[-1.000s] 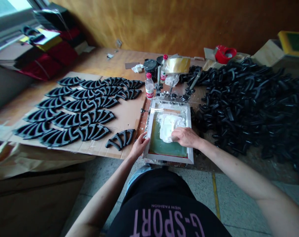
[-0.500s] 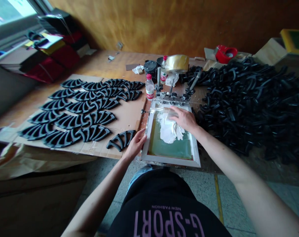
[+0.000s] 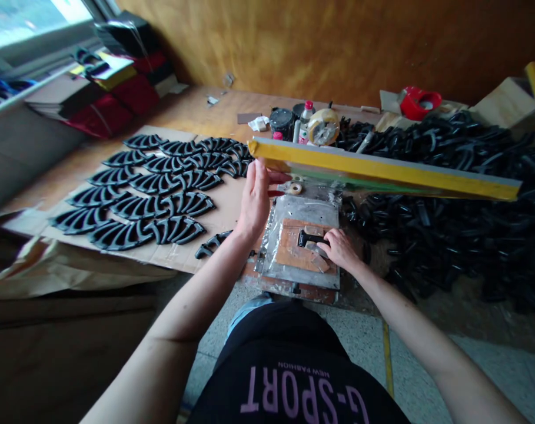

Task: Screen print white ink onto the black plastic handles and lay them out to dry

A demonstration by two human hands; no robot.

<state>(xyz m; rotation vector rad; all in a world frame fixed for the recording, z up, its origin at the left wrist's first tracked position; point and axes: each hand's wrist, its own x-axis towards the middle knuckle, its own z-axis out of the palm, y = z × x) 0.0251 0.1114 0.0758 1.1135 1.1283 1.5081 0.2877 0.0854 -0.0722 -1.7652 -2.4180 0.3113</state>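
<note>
My left hand grips the near left corner of a yellow-edged screen frame, which is lifted and tilted up over the work spot. Under it lies a metal base plate with a brown wooden jig. A small black plastic part sits on the jig, and the fingers of my right hand are closed on its right end. Another black curved part lies just left of the plate, below my left wrist.
Several black fan-shaped parts lie in rows on a cardboard sheet to the left. A large heap of black parts fills the right side. Bottles, a dark jar, a tape roll and a red tape dispenser stand behind.
The screen frame lay flat with white ink while my right hand wiped across it. My left hand has since swung it up, and my right hand has dropped to the black part on the jig.
</note>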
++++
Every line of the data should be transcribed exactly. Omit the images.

[-1.000s] 
[-0.500s] 
[+0.000s] 

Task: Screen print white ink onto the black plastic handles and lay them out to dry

A demonstration by two human hands; no robot.

<state>(xyz m; rotation vector rad; all in a world frame fixed for the recording, z up, its origin at the left wrist's first tracked position; point and axes: each hand's wrist, its own x-axis towards the middle knuckle, its own z-axis out of the palm, y = z × x) 0.0251 0.1114 0.0758 1.1135 1.1283 1.5081 0.2877 0.0854 -0.0722 -1.7652 -2.4180 0.3113</state>
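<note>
My left hand grips the near left corner of a yellow-edged screen frame, which is lifted and tilted up over the work spot. Under it lies a metal base plate with a brown wooden jig. A small black plastic part sits on the jig, and the fingers of my right hand are closed on its right end. Another black curved part lies just left of the plate, below my left wrist.
Several black fan-shaped parts lie in rows on a cardboard sheet to the left. A large heap of black parts fills the right side. Bottles, a dark jar, a tape roll and a red tape dispenser stand behind.
The screen frame lay flat with white ink while my right hand wiped across it. My left hand has since swung it up, and my right hand has dropped to the black part on the jig.
</note>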

The output has been given in full.